No, every sort of person can come, that's what Paul's argument is in Galatians, that justification, that way that we are made right with God is by faith alone and it's for all sorts of people, all kinds of people; Jew, Greek, man, woman, slave, free. You might say black and white, however you want to cash it out. Rich and poor. It's for all sorts of people but it is only for the people who place their faith, their trust or salvation in Jesus, because there's no other name by which men can be saved.
I think it's very sad, even admitting that maybe some people misunderstood the question, that a high percentage of people who identify as Evangelicals or hold other beliefs that may characterize them as Evangelicals, actually end up disagreeing with a key tenant of scripture here. That God does not accept the worship of all religions, people cannot be saved outside of Christianity, and even if let's say there was worship that's acceptable to God, and I think we could spend some more time in a different way and make a case that there isn't, it doesn't account for anything.
Now it is possible that something else is going on here. Since they didn't actually ask the people if they identify as Evangelicals or identify as Roman Catholics or identify as Jews, they just based it on theological questions.I think it's possible that maybe some of the people that got categorized as Evangelicals were actually Roman Catholics and that would actually account for why they answered this question this way because the official teaching of the Roman Catholic church is that the Plan of Salvation also includes those who only acknowledge the Creator, and including Muslims, those who profess the faith of Abraham together with us, they say, they adore the one true merciful God.

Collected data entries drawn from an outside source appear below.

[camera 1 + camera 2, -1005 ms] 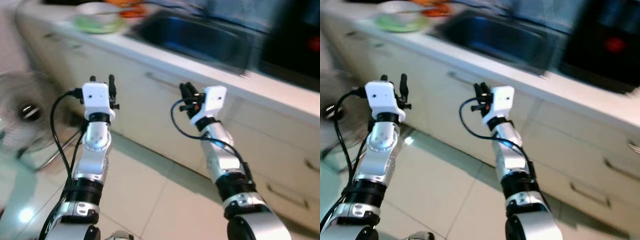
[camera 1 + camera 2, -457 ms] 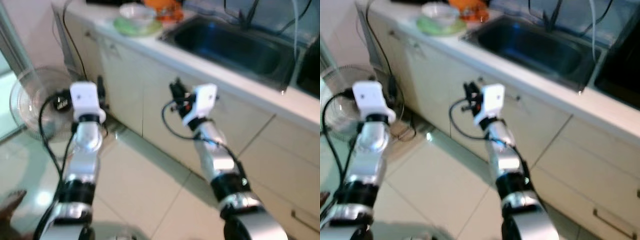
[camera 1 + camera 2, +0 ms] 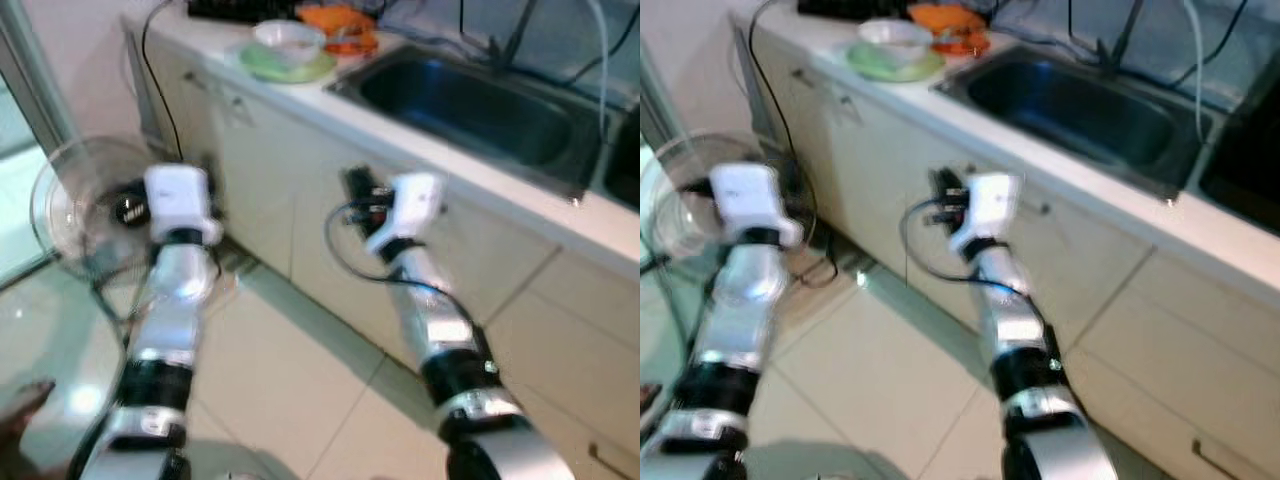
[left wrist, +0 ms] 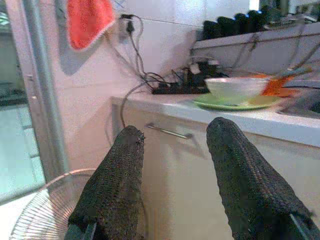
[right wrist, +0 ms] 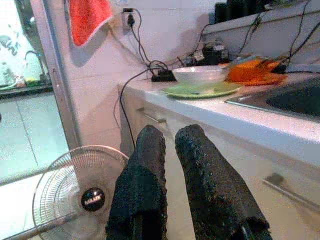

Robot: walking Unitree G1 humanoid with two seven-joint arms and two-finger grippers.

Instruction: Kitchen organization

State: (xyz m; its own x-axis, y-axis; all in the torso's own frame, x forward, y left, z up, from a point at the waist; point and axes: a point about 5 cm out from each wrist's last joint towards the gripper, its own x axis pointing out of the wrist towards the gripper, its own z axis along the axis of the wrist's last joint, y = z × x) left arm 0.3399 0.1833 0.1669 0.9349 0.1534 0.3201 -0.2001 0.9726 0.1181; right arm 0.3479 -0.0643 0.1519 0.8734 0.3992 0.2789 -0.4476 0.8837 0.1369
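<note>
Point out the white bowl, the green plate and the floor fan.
white bowl (image 3: 896, 33), right eye view, its near side wall.
green plate (image 3: 868, 63), right eye view, its bare near rim.
floor fan (image 5: 85, 186), right wrist view, the grille.

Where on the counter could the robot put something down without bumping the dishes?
The bare white counter strip along the front of the sink looks free, though narrow. The corner is crowded: a white bowl on a green plate, an orange thing and cables behind.

White bowl (image 3: 894, 34) on a green plate (image 3: 896, 64) (orange cloth (image 5: 89, 19) hangs on the wall).
</note>
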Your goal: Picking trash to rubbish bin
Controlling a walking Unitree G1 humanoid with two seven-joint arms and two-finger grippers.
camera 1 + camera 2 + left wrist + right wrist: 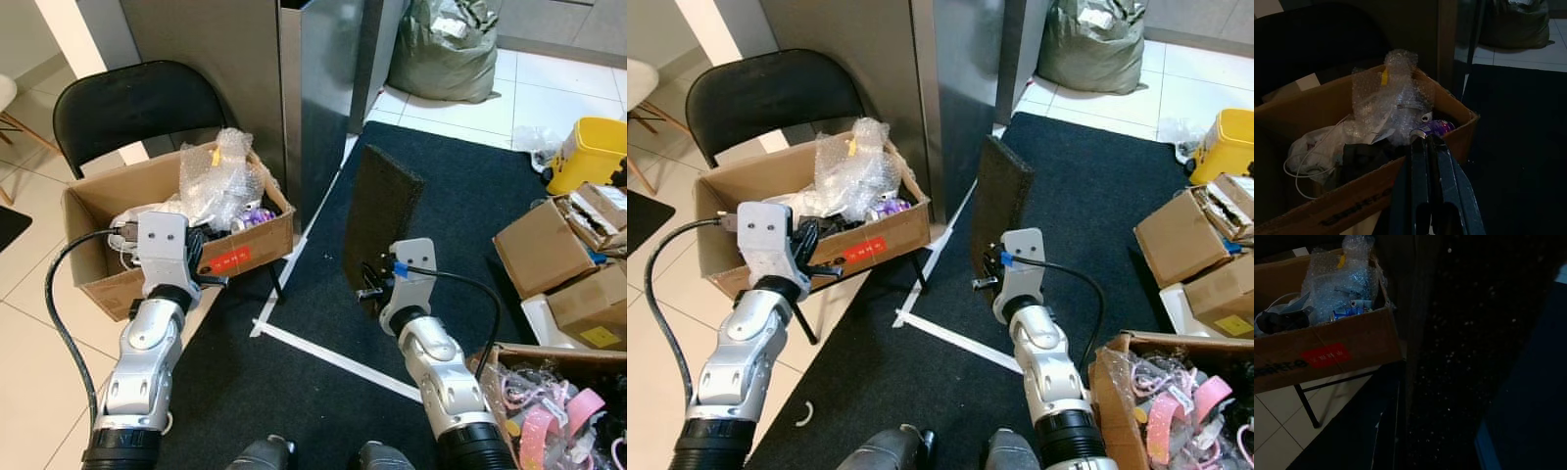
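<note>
Foam slab (380, 223), dark & rectangular, stands upright on its short end on the black mat (470, 196), long axis vertical. My right gripper (371, 281) pinches its lower edge, fingers clamped on it. Bin (328, 88), the tall grey one w/ open top, is just beyond & to the left of the slab, so right arm is the nearer one; next move, I'd judge, is lift up & over the rim. My left gripper (818, 257), fingers pressed together & empty, hovers at the front edge of the cardboard box (108, 211) on the chair (127, 103), w/ bubble wrap (220, 176) piled inside.
</note>
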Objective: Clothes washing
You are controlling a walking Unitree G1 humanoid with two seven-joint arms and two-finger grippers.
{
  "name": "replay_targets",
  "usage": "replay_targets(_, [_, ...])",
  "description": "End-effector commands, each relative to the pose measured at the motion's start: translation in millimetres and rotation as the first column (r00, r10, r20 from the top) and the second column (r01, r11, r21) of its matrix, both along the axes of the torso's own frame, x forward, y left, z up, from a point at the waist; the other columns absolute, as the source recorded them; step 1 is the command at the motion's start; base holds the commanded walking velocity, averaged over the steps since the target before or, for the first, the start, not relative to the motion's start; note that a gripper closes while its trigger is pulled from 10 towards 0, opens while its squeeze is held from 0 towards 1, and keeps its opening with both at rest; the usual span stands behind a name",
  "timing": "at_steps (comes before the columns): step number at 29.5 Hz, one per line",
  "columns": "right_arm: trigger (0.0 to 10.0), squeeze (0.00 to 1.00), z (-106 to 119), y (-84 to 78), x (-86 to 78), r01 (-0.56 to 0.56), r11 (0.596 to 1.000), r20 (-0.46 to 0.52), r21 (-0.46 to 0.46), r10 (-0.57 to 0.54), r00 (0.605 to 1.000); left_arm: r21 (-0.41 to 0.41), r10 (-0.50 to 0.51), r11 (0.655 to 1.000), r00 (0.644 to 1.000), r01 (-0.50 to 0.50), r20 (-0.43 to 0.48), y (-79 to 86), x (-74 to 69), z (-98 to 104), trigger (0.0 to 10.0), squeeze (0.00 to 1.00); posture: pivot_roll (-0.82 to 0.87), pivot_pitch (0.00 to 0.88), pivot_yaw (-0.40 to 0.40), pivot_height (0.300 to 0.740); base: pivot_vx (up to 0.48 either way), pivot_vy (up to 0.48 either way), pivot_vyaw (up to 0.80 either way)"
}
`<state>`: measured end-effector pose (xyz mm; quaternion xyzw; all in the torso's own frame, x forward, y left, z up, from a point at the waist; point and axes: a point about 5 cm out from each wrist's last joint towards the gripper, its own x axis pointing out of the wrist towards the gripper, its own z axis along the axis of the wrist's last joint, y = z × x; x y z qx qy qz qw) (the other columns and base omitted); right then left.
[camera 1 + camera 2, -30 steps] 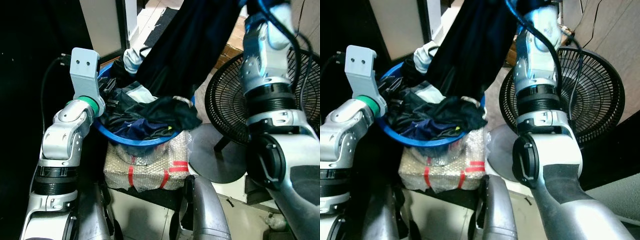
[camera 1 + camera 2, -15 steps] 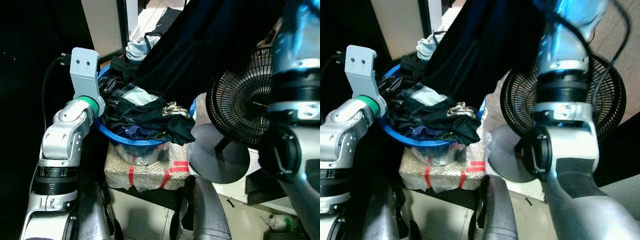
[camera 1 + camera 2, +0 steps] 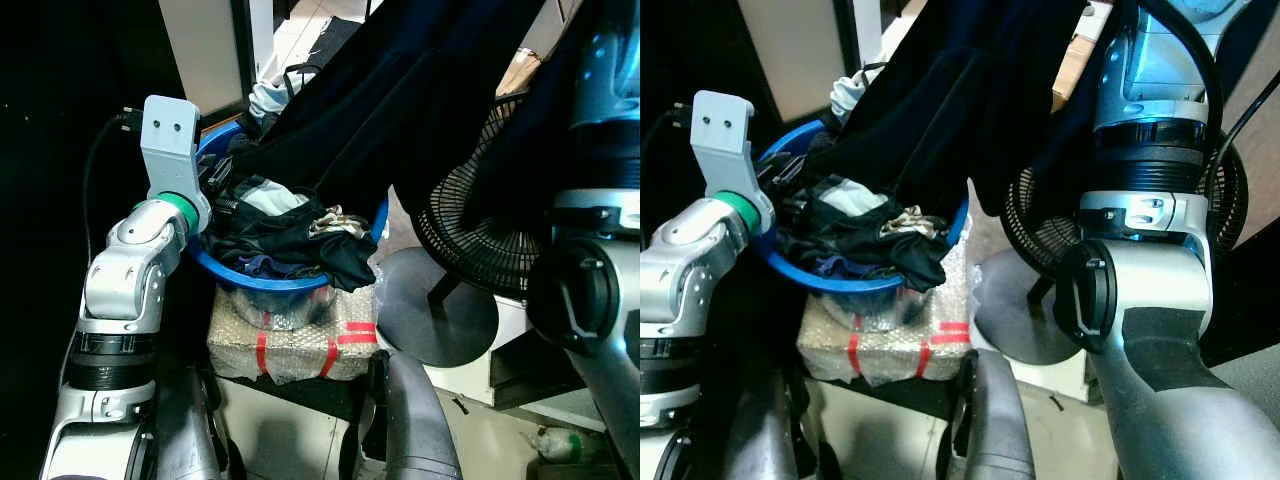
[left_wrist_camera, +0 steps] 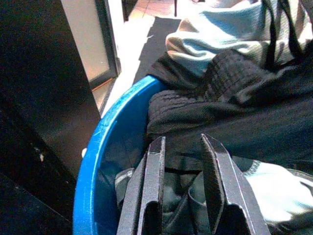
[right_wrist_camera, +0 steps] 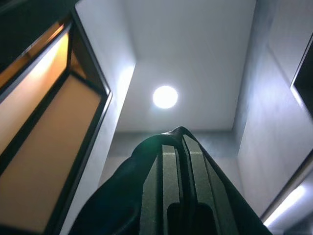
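Laundry sorting looks barely begun: one dark garment (image 3: 400, 90) is lifted out of the blue basin (image 3: 262, 278), while the basin holds a full heap of dark clothes (image 3: 290, 235) yet to be taken. No washing machine can be made out, so loading and washing seem to be ahead.

The right hand (image 5: 177, 161) is raised toward the ceiling, out past the top of the head views; in the right wrist view its two fingers are pressed together on a fold of the dark garment, which drapes over both sides of them, with a round ceiling light (image 5: 165, 97) beyond. The garment hangs as a long sheet from the upper right of the left eye view down to the left, its lower end reaching the far rim of the basin near the centre. Its long axis runs on that diagonal, high end at the hand, low end at the basin. Part of it also drapes over the black fan (image 3: 480, 240) at centre right.

The left hand (image 4: 182, 161) sits at the basin's near left rim, fingers slightly parted and dipped among the clothes, gripping nothing that I can see. The basin rests on a bubble-wrapped bundle (image 3: 290, 340) with red tape, lower centre.
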<state>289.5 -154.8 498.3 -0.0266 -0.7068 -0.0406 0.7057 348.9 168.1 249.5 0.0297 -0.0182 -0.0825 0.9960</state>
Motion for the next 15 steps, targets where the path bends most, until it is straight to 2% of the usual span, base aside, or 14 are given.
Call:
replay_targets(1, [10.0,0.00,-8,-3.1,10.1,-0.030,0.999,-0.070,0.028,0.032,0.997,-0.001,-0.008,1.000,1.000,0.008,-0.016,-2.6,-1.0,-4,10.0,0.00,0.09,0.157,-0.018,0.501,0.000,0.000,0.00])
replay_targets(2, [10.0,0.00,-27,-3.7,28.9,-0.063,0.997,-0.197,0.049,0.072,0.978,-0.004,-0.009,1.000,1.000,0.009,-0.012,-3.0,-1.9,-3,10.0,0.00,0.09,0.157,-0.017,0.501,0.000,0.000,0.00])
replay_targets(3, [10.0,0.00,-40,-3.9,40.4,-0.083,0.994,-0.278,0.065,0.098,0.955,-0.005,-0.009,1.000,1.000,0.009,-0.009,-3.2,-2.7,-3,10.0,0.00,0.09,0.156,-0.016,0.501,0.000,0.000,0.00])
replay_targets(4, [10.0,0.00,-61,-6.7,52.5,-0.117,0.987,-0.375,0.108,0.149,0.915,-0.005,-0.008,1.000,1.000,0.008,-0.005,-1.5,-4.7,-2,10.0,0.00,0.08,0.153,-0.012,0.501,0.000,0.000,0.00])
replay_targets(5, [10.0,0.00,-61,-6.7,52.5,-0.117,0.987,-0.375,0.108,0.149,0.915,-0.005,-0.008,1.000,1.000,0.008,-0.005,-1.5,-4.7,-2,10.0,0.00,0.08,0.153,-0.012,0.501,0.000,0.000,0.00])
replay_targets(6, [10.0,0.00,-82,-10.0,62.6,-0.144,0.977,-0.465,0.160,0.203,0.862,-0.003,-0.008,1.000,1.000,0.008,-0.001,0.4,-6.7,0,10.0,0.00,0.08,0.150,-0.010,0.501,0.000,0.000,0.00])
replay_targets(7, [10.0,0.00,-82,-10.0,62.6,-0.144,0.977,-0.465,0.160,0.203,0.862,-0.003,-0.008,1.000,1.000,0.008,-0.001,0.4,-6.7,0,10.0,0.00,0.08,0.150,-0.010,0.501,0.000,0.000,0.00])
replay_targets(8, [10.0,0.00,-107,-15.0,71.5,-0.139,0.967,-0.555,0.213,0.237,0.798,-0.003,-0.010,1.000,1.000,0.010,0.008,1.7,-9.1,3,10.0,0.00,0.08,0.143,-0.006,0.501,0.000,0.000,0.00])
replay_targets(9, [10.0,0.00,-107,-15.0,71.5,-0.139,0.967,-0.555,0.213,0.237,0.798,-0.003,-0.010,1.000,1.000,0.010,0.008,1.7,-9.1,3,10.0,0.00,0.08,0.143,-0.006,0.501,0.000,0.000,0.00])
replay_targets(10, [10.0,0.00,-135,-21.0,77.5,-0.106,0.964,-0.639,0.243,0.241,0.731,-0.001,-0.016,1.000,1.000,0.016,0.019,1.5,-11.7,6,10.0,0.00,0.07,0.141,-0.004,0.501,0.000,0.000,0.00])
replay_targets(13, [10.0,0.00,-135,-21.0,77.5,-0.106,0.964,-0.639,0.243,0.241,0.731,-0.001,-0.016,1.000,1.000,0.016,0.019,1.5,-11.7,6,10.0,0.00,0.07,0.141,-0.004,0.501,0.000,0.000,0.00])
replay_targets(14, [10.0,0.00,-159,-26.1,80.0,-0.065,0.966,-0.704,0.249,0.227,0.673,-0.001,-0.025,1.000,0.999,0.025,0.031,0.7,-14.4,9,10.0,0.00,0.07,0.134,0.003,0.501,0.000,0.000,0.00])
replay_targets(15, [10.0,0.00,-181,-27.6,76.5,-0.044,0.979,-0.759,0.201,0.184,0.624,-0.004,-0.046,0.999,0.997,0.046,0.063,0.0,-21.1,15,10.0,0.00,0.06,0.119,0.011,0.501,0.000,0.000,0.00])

Now that's the official teaching of the Roman Catholic church in their Catechism, number 84. That if you acknowledge the Creator, acknowledge is far too weak of a word for what the Bible requires for salvation, it requires placing your trust, submitting to the Lordship of Christ, but nonetheless, they say that that's for all the people of the faiths of Abraham. If they profess to hold to the faith of Abraham, then they're adoring the same God, they're worshiping the same God, and hence they're going to have salvation.
The Plan of Salvation includes those people, but does that fit with the passages we read? No, I don't think it does. There's no other name besides Jesus under Heaven where people are saved, that the person who doesn't have the son doesn't have the Father. If you deny Jesus as Messiah, you are an anti-christ. There's no hatred or vitriol in me saying that, that's just simply what scripture is teaching. That's what Jesus taught, that He is the only way, the truth, and the life.
As Evangelicals, as gospel people, we must care about that and we must be clear on that because if we make the way to God seem more wide than it is, yes, people may feel included. They may feel welcomed and warmed and affirmed, but it's a false security because it's not accurate. Jesus says in Matthew 7 that the way is narrow to salvation. We have the message of what that way is, it's very clear, and so we should proclaim it clearly and articulate it clearly and not give people a false sense of security such that they're warmed and comforted on their way to a soon coming judgment.
Yes, it's a judgment that they deserve, but the best thing would be for them to come to give glory and honor to their Creator, to place their trust for salvation in Him, and Him alone, and have clarity that only Jesus can save, only the conscious, knowing profession of Jesus as Savior and placing your trust in Him will lead to salvation.
We should be clear on that as gospel people, as Bible people. We should form our beliefs not simply because a religious authority tells us, but because they're grounded in scripture and we should hold that, even when it is not politically correct today. We cling to scripture. Where else can we go?